* EXERCISE DIRECTIONS: Every line from the first one in the listing down to the line with "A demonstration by" should be restated word for word.

---------- EXTRACTED ENTRIES ----------

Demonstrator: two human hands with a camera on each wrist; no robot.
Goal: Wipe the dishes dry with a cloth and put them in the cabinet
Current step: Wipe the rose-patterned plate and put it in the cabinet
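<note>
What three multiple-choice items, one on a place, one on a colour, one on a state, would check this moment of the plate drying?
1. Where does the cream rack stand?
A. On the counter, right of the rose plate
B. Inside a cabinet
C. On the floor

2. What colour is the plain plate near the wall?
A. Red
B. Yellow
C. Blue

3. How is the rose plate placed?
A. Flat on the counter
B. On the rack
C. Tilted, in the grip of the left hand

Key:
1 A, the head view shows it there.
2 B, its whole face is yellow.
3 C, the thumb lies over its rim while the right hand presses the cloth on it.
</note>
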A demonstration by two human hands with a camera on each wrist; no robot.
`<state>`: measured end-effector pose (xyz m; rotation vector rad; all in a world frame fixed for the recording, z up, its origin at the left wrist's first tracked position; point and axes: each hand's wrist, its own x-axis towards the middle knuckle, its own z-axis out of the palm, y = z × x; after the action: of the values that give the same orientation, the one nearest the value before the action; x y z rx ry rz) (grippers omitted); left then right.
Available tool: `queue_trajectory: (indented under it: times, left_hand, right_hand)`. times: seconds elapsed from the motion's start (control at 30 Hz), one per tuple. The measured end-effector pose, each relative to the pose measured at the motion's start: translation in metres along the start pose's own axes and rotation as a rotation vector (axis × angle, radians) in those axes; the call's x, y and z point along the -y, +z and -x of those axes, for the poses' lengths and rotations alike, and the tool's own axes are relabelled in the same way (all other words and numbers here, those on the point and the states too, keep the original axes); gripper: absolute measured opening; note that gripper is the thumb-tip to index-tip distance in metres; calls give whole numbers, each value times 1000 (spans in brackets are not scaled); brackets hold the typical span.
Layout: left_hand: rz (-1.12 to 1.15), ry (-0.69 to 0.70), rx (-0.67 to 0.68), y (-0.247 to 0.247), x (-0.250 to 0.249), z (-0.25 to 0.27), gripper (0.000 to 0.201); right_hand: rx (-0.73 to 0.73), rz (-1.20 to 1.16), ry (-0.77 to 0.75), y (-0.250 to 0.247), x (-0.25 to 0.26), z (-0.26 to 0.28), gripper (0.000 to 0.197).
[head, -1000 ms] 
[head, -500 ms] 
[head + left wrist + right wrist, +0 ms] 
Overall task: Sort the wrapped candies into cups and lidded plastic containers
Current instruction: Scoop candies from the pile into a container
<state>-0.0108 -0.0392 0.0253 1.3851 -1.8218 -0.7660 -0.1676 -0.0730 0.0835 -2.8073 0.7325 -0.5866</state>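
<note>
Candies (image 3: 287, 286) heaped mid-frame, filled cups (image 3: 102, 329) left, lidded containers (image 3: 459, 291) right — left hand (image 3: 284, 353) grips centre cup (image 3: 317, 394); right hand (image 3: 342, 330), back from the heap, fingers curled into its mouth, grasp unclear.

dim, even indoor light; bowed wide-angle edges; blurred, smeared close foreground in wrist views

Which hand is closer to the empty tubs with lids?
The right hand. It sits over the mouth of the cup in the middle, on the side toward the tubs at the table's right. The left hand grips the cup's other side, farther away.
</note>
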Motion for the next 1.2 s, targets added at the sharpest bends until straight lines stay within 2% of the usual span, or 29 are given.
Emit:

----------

* TASK OUTPUT:
Demonstrator: two human hands with a camera on each wrist; no robot.
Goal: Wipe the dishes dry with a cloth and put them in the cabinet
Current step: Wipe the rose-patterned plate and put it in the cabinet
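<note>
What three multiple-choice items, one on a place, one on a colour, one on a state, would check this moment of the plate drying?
1. Where does the cream rack stand?
A. On the counter, right of the rose plate
B. Inside a cabinet
C. On the floor

2. What colour is the plain plate near the wall?
A. Red
B. Yellow
C. Blue

3. How is the rose plate placed?
A. Flat on the counter
B. On the rack
C. Tilted, in the grip of the left hand

Key:
1 A, the head view shows it there.
2 B, its whole face is yellow.
3 C, the thumb lies over its rim while the right hand presses the cloth on it.
</note>
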A demonstration by two human hands with a camera on each wrist; no robot.

This exercise is now done.